■ Exercise materials
**********
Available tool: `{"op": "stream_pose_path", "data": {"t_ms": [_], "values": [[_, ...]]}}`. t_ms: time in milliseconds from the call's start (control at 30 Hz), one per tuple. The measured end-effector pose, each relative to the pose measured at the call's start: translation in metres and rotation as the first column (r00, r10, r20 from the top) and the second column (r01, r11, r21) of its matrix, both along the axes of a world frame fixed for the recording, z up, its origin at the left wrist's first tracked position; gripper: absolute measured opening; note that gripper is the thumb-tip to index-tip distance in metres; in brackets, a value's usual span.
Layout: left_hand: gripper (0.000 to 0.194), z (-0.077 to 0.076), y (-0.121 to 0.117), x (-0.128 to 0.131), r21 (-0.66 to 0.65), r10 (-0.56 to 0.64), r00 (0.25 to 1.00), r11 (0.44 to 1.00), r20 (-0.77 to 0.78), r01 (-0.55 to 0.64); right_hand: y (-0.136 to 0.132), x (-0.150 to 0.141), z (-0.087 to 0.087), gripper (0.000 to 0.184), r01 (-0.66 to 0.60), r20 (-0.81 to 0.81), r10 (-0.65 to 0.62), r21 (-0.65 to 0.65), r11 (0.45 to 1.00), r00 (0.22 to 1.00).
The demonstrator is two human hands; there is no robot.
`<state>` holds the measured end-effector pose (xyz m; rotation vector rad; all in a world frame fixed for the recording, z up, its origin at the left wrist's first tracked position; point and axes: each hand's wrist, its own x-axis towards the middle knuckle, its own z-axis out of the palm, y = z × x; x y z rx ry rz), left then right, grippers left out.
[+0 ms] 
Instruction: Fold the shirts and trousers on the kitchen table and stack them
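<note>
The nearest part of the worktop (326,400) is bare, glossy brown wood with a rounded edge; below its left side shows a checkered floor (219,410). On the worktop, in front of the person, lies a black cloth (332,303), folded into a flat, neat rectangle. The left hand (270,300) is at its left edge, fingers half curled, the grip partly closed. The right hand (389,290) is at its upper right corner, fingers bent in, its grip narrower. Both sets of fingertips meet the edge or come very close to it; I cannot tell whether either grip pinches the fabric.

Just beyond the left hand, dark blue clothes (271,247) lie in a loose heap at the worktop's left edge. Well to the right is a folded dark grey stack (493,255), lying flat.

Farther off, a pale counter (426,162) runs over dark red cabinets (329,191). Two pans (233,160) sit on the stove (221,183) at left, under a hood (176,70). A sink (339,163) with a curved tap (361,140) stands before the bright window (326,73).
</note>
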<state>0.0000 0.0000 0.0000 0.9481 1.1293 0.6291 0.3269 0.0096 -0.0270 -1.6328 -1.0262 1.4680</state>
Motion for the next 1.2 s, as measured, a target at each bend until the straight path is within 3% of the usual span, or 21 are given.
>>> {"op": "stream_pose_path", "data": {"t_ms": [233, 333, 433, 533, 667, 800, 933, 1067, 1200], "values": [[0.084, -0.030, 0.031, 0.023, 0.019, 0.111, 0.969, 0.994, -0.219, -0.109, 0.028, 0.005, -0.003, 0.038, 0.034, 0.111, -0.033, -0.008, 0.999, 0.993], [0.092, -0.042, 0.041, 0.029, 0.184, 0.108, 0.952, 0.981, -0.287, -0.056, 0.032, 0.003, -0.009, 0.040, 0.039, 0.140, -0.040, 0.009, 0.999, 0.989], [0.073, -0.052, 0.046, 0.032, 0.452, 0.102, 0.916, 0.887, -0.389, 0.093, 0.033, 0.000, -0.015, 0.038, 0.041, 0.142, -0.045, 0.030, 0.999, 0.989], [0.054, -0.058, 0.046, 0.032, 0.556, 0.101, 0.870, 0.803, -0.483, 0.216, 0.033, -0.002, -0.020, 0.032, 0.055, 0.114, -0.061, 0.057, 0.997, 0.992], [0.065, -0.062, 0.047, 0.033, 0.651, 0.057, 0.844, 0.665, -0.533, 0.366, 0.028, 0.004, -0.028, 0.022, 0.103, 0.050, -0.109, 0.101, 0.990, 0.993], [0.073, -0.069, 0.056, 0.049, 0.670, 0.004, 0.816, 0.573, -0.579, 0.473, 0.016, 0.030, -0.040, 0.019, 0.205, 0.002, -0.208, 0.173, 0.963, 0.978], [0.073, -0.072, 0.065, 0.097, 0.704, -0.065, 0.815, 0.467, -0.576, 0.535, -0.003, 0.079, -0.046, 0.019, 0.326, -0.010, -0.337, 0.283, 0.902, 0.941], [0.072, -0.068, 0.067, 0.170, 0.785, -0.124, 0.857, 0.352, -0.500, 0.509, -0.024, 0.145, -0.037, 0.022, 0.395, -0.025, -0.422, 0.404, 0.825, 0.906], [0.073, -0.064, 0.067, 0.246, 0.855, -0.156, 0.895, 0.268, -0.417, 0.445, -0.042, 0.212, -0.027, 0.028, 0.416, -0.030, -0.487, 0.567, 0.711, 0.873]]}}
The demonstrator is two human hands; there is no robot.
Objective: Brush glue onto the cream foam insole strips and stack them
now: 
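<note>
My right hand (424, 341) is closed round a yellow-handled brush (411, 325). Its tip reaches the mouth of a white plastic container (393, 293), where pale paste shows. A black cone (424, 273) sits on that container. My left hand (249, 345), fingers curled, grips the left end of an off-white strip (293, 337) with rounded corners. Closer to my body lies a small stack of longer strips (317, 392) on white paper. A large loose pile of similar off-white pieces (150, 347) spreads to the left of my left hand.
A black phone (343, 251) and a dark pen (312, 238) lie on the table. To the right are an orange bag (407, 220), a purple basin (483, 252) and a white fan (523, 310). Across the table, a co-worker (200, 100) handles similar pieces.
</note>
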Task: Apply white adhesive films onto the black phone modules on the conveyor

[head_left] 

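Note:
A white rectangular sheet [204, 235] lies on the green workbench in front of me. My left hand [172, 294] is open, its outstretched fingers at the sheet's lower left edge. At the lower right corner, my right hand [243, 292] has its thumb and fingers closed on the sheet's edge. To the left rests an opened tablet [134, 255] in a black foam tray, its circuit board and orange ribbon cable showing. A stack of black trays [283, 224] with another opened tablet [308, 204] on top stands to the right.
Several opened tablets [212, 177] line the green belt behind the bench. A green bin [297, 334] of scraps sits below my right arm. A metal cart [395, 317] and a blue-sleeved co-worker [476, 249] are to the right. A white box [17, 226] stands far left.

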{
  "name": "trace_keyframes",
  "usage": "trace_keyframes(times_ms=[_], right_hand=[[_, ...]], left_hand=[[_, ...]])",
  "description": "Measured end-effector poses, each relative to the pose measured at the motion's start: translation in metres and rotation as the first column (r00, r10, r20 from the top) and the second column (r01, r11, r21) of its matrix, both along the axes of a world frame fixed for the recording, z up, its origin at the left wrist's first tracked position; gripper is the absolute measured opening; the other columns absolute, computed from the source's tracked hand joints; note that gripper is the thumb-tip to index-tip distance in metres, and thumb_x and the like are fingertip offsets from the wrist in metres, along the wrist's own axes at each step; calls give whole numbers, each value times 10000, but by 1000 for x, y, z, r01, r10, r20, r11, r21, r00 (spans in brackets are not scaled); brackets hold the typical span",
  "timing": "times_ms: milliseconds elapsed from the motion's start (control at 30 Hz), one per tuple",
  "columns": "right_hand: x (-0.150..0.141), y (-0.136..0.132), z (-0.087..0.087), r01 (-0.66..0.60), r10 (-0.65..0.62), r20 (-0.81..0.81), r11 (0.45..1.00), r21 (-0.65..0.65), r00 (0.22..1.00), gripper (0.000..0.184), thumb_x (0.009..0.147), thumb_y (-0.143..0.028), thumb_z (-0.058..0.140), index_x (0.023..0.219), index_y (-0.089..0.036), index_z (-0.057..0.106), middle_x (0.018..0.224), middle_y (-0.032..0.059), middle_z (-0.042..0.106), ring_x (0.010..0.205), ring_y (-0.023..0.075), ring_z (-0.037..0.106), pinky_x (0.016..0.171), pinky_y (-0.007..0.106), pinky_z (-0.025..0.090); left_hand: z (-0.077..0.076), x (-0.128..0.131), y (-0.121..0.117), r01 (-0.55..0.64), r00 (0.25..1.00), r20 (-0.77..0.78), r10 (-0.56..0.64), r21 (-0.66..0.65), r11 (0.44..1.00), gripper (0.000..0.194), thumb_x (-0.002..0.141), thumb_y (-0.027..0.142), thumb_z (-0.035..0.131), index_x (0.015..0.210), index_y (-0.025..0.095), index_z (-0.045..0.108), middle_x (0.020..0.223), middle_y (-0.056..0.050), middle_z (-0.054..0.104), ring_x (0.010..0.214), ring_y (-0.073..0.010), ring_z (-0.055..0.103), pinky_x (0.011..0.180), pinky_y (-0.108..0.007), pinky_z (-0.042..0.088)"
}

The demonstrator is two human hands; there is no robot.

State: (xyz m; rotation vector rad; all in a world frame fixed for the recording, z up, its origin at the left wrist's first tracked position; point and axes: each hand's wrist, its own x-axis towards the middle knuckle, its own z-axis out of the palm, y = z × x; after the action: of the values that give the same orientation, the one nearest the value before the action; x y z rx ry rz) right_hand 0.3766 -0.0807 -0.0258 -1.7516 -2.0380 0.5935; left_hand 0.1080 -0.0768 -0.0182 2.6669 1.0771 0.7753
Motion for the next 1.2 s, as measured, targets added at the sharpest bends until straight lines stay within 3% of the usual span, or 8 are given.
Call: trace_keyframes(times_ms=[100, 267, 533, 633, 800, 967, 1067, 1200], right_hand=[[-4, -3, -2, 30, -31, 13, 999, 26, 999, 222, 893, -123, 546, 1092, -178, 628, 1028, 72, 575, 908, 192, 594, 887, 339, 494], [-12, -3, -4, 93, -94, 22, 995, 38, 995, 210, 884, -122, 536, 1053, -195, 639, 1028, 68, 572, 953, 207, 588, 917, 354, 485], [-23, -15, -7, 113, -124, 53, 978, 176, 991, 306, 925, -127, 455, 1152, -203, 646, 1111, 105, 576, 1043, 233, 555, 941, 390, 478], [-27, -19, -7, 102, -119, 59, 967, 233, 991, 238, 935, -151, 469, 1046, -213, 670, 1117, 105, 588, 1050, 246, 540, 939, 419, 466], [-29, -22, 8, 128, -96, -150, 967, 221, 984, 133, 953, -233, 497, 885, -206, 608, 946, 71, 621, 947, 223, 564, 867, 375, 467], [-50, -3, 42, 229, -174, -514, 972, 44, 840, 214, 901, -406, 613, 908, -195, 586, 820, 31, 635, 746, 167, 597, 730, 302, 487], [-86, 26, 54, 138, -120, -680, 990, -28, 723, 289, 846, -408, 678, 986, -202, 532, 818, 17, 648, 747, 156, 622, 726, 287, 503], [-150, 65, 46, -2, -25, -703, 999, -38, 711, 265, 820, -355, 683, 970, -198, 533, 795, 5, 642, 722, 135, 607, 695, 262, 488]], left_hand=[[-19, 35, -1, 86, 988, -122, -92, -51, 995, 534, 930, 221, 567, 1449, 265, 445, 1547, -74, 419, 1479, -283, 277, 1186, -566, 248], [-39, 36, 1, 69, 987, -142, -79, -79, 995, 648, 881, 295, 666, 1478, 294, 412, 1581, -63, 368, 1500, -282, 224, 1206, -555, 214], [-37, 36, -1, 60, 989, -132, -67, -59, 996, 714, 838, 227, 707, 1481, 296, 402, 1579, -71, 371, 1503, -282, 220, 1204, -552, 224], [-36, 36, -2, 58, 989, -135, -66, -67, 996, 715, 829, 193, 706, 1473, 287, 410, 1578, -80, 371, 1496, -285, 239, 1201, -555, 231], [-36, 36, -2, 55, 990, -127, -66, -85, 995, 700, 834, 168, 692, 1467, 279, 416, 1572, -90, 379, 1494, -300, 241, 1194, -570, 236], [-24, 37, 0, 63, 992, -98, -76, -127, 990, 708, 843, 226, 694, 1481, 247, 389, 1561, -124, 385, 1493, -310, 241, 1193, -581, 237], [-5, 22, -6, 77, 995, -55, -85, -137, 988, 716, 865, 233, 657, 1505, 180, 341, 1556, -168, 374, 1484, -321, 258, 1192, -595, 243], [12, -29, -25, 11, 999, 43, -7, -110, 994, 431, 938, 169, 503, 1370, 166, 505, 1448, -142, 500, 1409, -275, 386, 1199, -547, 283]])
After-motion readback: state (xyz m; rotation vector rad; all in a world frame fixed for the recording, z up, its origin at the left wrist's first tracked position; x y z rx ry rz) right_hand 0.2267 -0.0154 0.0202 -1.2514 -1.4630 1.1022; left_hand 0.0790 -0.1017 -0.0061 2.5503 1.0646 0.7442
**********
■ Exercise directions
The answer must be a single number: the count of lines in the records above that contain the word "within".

■ Task result
2